Мария Федоровна остановилась у резного секретера итальянского ореха – светлое дерево, едва заметная фиолетовая патина, медовая прозрачность полировки, множество выдвижных и потайных ящичков. На откинутой на посеребренных цепочках крышке в беспорядке разбросаны бумаги, два сломанных пера, в серебряной чернильнице чернил – на донышке. Государыня поморщилась, хотела было кликнуть секретаря, чтоб заменил чернильницу, но передумала.
Не время.
Она ждала.
Впрочем, ждать пришлось недолго.
Дверь за спиной бесшумно отворилась, на пороге возник лакей в длинной ливрее, неторопливо поклонился.
– Ваше величество…
Мария Фёдоровна невольно вздрогнула, обернулась от окна, окинула лакея недовольным взглядом, но тот ничуть не смутился:
– Государыня, приехал коллежский секретарь Пржецлавский. С ним граф Паскевич.
– Вот как? – левая бровь императрицы-матери дугой выгнулась вверх. – Осип Антонович явился не один?
Лакей не ответил, да она и не нуждалась в его ответе. Да и что он мог сказать?
Пржецлавского Мария Фёдоровна ждала, а вот Паскевич?.. Впрочем, возможно, как раз Паскевич тут и нужен – далёкий от двора, его тайн и интриг служака.
Решившись, она коротко кивнула:
– Зови.
Генерал-адъютант и коллежский секретарь прошли в дверь один за другим в установленном порядке – сначала генерал, потом секретарь. Паскевич коротко и резко рубанул рукой, отдавая честь, Пржецлавский неторопливо поклонился. Мария Фёдоровна повела рукой, приглашая гостей присесть и кивнула лакею – тот понятливо поклонился, притворил за гостями дверь и исчез.
– Я слушаю вас, Осип Антонович, – приветливо сказалагосударыня коллежскому секретарю – именно он добивался аудиенции, поэтому и слушать надлежало в первую очередь его.
– Ваше величество! – поляк вскочил с дивана, на котором сидели оба гостя, поклонился вновь. – Я осмелился просить вашей аудиенции по очень важному вопросу… а тут как раз приехал по тому же вопросу граф Паскевич… мы с ним обговорили и я взял на себя смелость пригласить его с собой…
– Говорите, говорите, я вас слушаю, – кивнула императрица-мать, видя, что коллежский секретарь замедлил речь, ожидая её ответа.
– Понимаете, в чём дело, государыня, – начал Пржецлавский, словно бы в раздумьях выбирая с чего начать. – Я всегда считал, что подчинение Царства Польского Российской империи есть благо для Польши… мы, поляки, два века губили друг друга распрями и нестроениями, и сейчас мы получили возможность перестать грызть друг друга под скипетром русского царя…
Мария Фёдоровна почувствовала мгновенный укол скуки – неужели всё это «важное дело», по которому просил аудиенции этот поляк, выльется в банальное заверение в верноподданническом почтении? Было не похоже на то, но…

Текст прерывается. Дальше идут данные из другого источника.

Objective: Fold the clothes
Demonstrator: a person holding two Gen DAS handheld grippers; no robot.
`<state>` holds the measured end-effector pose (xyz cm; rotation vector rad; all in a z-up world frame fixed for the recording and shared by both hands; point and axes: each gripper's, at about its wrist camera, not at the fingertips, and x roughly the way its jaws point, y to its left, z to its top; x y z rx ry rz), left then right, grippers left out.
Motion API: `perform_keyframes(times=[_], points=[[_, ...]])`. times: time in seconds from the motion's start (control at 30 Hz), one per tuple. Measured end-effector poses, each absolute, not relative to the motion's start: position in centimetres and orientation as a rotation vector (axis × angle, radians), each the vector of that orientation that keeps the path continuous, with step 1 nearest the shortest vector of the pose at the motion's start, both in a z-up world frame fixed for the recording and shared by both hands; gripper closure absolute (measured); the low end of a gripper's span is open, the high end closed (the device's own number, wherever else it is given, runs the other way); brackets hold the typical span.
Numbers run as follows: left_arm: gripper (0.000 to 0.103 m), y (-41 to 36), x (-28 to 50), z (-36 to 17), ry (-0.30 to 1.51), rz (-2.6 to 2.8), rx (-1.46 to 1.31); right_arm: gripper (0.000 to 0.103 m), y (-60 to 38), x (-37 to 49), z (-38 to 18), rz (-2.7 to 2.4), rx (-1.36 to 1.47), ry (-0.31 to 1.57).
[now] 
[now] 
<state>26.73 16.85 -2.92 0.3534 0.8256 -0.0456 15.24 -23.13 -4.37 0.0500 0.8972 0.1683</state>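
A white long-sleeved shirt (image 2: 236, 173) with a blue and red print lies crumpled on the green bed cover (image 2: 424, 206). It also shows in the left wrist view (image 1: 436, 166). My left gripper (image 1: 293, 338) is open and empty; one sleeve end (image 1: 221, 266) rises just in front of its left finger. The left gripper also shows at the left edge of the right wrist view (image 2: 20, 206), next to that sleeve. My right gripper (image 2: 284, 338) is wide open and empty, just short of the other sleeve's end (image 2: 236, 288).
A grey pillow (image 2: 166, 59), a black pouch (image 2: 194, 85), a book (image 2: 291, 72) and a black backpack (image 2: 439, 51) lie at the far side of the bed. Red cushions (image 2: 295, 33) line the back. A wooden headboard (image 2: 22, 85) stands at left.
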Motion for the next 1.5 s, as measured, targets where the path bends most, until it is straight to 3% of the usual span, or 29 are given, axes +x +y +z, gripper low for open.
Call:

Должно быть, её мысли отразились на её лице, поэтому Пржецлавский вдруг заторопился:
– Прошу прощения, ваше величество, я кажется не с того начал…
– Большой вопрос ещё, благо ли для России это подчинение… – не удержавшись, бросила императрица-мать, но поляк, ничуть не смутившись, подхватил:
– Ваше величество, вы абсолютно правы. Я именно об этом и хотел с вами поговорить!
Становилось интересно – поляк соглашается с тем, что Царство Польское – благо для поляков, но вредно для России! Мария Фёдоровна чуть пошевелилась, садясь удобнее и взглядом поощрила коллежского секретаря говорить дальше.